Most of the advice in this thread is advice that I’ve already discovered. You may guess that after seeing the PC Jr. video I did the cursory Google searches for “fake miracles” and “leg lengthening trick”. I found Darren Browns documentary almost immediately. I understand everything that you all are saying and want to thank you for your responses. If you’ll excuse the pun, I’m not pulling your leg. I’m honestly conflicted about these videos from Johnny and Pete Cabrera Jr. If Pete’s video had ended before the 6:30 mark, I might have just put it out of my mind. But it doesn’t and none of the explanations that I’ve been able to come up with are enough to ease my mind. If he’s really pulling a fast one and is a fraud, he’s really going out of his way. There is no way that the guy sitting in the chair is moving his own legs in and out as smoothly as they’re moving. At a certain point both of his legs move simultaneously. Some of you mentioned how he’s probably a double amputee, but then others are talking about him moving his toes. I wish these fuckers would have measured the guy with lines on the wall before and after the “4-5 inch” growth but then of course we all know that’s not meant to happen.
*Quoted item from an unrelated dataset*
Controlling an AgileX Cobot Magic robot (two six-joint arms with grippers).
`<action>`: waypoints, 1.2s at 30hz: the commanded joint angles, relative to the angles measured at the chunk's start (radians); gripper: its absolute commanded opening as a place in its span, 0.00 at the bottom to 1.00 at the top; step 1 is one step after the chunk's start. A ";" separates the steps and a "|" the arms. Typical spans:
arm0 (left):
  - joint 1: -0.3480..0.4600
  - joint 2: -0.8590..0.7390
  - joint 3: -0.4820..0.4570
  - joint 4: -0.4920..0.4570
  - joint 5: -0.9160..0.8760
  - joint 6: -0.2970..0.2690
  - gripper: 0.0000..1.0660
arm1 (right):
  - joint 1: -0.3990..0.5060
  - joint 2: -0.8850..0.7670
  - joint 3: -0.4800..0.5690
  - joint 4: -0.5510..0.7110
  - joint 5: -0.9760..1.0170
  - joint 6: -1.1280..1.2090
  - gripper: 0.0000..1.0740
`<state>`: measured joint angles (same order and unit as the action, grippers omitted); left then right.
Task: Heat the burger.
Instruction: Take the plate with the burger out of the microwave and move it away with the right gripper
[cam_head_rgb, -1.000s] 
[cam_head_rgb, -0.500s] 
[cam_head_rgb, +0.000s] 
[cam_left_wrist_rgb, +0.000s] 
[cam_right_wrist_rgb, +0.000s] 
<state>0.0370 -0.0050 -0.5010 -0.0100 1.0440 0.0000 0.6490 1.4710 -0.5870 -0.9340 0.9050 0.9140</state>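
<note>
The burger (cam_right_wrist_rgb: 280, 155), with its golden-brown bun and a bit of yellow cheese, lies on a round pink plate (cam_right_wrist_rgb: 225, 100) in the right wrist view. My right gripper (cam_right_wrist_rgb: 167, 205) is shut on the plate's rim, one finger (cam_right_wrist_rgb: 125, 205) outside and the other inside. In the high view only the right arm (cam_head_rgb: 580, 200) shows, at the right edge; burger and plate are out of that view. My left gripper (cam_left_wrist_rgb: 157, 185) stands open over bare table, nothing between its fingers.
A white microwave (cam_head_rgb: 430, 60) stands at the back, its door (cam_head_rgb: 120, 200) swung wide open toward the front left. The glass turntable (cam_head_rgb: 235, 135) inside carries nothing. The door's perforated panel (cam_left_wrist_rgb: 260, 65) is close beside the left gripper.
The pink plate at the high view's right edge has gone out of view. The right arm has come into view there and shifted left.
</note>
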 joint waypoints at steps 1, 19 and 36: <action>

I lived a relatively (if not mostly) happy childhood. A traumatic experience after I’d moved from Japan to a “basically foreign” country (the US) to go to college caused me to reach out to the only place I knew. I called out to God. He saved me. I spent the next 4 years in and out of mental institutions, diagnosed with Bipolar Disorder, Schizophrenia, Messianic Delusions, Clinical Depression. You name it, I’ve suffered it. I was able to rebuild my life, get off medication and have been in an IT career for 10 years. No incidents. I took up the “rebel Christian” flag for a number of years, against the mainstream but still a believer. That led me to the place where I found myself asking the “10 questions every believer must ask himself” a few years ago. It worked. I thought my way out of my indoctrination. I no longer had to live in constant fear of Hell. But now there’s this…these videos. I really am conflicted. I’m confused again. I’ve alienated all of my friends and my family with my rejection of their religion and my own. My constant skeptical hounding and badgering has made me an anathema on FB. The thing is I couldn’t tell you what the consequences of E equaling MC squared are. I really have no great understanding of the theory of evolution or biology. And I don’t care to. I’m almost 40 years old and I’m still conflicted between that which I don’t understand and that which I’m terrified of. I went on a three week trip to Spain this past May to visit the place where I was born and raised. I hadn’t been back in 25 years. It was the single best 3 weeks of my entire life. I was free. I was home. I didn’t give a single thought to any of this. I wish I could just be there. Not caring. Why is it that I have to care about any of this???